_Assigned task_
Would you reproduce exactly the lines below from the one holding "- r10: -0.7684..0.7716" through the one holding "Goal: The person", inclusive, and no others?

_Available data_
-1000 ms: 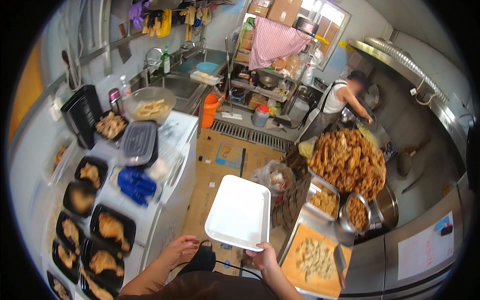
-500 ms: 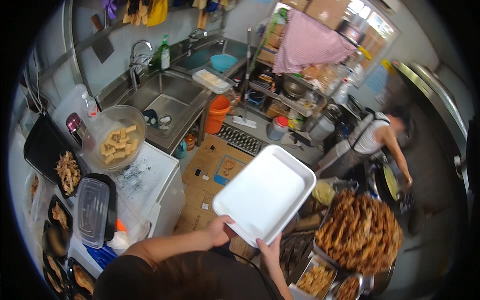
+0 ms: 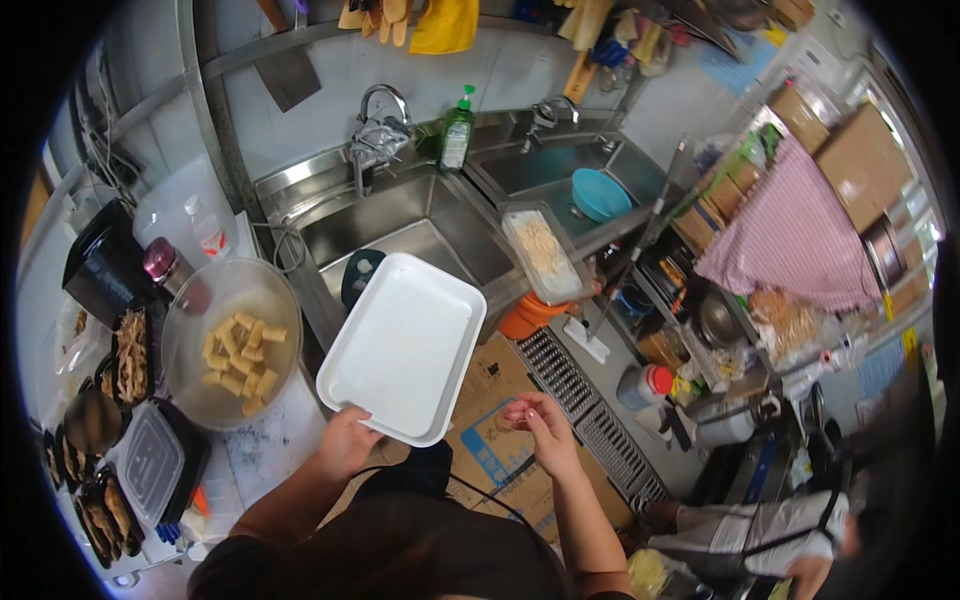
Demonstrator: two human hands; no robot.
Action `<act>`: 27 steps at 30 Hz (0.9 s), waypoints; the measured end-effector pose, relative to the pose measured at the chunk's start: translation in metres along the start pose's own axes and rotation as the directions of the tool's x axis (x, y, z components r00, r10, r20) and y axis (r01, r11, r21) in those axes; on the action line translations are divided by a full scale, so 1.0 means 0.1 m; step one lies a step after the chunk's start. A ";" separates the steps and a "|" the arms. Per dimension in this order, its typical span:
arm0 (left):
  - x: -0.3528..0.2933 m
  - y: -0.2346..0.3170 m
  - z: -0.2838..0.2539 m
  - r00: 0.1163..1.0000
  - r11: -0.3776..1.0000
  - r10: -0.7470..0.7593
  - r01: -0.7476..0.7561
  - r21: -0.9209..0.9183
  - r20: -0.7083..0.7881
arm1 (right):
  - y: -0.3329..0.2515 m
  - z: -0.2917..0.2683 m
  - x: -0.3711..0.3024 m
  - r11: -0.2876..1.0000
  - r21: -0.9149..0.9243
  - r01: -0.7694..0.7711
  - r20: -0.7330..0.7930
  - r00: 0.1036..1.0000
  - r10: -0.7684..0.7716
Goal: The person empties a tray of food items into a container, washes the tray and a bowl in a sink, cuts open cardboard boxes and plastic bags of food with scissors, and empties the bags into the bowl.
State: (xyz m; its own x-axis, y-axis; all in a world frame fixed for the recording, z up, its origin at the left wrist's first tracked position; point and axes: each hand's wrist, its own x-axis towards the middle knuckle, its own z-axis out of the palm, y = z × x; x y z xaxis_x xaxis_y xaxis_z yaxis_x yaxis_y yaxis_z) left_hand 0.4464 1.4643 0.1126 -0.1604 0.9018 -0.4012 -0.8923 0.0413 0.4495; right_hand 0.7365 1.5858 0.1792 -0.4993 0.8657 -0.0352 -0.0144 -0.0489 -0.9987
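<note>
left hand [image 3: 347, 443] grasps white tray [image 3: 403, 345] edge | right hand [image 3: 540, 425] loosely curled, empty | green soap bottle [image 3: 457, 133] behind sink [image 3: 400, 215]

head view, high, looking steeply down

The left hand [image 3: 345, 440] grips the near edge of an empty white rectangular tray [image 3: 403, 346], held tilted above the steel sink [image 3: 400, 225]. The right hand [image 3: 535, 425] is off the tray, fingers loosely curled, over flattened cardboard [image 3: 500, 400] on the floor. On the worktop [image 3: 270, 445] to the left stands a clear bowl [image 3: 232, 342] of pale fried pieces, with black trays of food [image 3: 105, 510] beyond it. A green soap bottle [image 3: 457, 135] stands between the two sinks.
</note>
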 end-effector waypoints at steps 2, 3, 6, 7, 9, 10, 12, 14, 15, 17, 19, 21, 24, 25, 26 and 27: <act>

_Solution for this exercise_
  - r10: -0.7684..0.7716
Goal: The person empties a tray of food items into a container, washes the tray and a bowl in a sink, cuts open cardboard boxes and plastic bags of food with scissors, and empties the bags into the bowl.

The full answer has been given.